▶ **What is being asked**
Take from the listing each line that has the string "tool".

____________

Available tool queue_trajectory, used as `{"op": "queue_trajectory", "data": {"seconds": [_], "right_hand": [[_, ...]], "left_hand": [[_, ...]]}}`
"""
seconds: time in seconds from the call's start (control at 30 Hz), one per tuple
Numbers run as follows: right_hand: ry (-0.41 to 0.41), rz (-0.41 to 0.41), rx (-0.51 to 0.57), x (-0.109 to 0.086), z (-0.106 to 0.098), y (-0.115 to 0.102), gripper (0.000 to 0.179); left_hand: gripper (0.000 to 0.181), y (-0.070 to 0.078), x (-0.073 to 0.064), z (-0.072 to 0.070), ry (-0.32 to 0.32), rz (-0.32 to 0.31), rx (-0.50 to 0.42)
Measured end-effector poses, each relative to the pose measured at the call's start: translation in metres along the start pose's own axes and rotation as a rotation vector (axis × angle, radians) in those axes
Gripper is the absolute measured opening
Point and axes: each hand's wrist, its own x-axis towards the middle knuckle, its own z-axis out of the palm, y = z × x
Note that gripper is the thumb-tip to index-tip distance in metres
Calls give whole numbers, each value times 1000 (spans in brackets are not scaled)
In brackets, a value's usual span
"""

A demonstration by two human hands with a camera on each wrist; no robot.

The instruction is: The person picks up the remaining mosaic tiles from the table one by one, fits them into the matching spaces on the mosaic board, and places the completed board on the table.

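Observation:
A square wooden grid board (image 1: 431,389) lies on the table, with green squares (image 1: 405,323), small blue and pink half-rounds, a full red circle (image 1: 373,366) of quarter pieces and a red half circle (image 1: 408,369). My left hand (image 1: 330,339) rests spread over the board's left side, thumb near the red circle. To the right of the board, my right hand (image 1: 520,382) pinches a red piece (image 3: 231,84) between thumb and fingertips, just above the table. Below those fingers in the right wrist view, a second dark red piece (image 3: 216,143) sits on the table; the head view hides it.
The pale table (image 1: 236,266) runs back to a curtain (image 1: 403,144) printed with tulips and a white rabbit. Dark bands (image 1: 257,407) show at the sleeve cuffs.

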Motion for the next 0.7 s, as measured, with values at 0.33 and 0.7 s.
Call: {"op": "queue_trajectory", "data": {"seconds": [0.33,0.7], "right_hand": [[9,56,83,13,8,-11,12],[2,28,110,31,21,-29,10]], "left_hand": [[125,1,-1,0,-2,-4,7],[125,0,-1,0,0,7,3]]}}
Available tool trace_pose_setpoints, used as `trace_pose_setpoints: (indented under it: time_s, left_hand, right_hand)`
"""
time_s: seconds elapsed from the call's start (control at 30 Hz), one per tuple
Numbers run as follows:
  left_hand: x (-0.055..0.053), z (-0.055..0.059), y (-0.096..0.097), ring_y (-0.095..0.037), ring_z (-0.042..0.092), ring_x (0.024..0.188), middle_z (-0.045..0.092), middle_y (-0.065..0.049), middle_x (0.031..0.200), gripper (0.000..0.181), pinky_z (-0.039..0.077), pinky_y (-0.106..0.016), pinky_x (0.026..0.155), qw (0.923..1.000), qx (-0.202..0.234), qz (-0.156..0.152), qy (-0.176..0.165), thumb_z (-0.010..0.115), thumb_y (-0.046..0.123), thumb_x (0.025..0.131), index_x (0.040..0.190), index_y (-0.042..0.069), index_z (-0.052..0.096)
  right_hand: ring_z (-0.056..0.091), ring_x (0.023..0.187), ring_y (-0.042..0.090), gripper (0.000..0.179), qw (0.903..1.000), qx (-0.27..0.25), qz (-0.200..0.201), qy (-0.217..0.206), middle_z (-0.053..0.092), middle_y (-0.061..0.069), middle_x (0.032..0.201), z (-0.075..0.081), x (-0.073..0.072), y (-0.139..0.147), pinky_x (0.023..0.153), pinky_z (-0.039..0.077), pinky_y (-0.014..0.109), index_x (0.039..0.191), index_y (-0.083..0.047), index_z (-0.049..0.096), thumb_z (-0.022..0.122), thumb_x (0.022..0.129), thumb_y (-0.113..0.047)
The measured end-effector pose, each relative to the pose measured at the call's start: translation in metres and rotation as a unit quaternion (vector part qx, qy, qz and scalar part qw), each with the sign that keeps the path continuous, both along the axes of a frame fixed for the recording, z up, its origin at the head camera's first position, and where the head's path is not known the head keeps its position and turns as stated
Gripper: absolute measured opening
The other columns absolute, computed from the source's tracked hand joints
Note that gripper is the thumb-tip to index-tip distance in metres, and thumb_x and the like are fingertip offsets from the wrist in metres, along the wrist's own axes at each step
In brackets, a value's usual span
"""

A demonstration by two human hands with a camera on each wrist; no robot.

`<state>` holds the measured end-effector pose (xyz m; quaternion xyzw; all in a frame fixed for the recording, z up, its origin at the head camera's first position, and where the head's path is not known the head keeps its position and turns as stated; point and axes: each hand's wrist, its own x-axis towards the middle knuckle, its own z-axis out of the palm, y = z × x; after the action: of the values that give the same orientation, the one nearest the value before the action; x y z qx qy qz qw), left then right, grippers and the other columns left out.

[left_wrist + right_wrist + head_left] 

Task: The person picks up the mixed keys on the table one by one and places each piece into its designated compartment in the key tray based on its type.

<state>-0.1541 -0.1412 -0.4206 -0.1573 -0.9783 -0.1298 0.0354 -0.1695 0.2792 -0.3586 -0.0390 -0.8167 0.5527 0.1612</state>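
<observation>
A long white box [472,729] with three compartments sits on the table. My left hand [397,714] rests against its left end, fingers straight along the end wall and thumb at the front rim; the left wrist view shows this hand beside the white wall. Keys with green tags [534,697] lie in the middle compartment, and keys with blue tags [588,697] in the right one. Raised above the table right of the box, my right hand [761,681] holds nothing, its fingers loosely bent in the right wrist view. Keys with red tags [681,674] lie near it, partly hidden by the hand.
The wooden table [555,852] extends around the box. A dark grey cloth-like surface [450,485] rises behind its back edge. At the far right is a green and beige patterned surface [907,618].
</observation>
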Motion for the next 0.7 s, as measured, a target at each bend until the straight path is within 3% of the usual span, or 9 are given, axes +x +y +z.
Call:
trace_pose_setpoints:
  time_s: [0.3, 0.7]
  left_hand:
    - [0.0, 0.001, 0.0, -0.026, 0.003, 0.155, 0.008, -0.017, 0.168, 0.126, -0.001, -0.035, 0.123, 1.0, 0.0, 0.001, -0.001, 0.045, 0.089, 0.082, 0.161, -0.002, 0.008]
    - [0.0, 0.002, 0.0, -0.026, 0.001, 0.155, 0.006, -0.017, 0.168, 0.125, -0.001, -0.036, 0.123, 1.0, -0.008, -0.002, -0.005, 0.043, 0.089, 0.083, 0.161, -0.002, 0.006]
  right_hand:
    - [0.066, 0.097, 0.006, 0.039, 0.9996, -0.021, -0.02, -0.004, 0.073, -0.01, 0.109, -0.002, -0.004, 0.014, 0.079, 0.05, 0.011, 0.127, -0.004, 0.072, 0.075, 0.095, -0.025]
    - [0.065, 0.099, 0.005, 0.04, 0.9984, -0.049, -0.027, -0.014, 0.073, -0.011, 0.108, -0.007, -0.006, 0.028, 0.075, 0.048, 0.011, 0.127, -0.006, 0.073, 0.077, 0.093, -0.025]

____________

▶ **Answer for this exercise**
Available tool queue_trajectory, used as `{"op": "queue_trajectory", "data": {"seconds": [_], "right_hand": [[_, ...]], "left_hand": [[_, ...]]}}`
Available tool trace_pose_setpoints, used as `trace_pose_setpoints: (indented under it: time_s, left_hand, right_hand)`

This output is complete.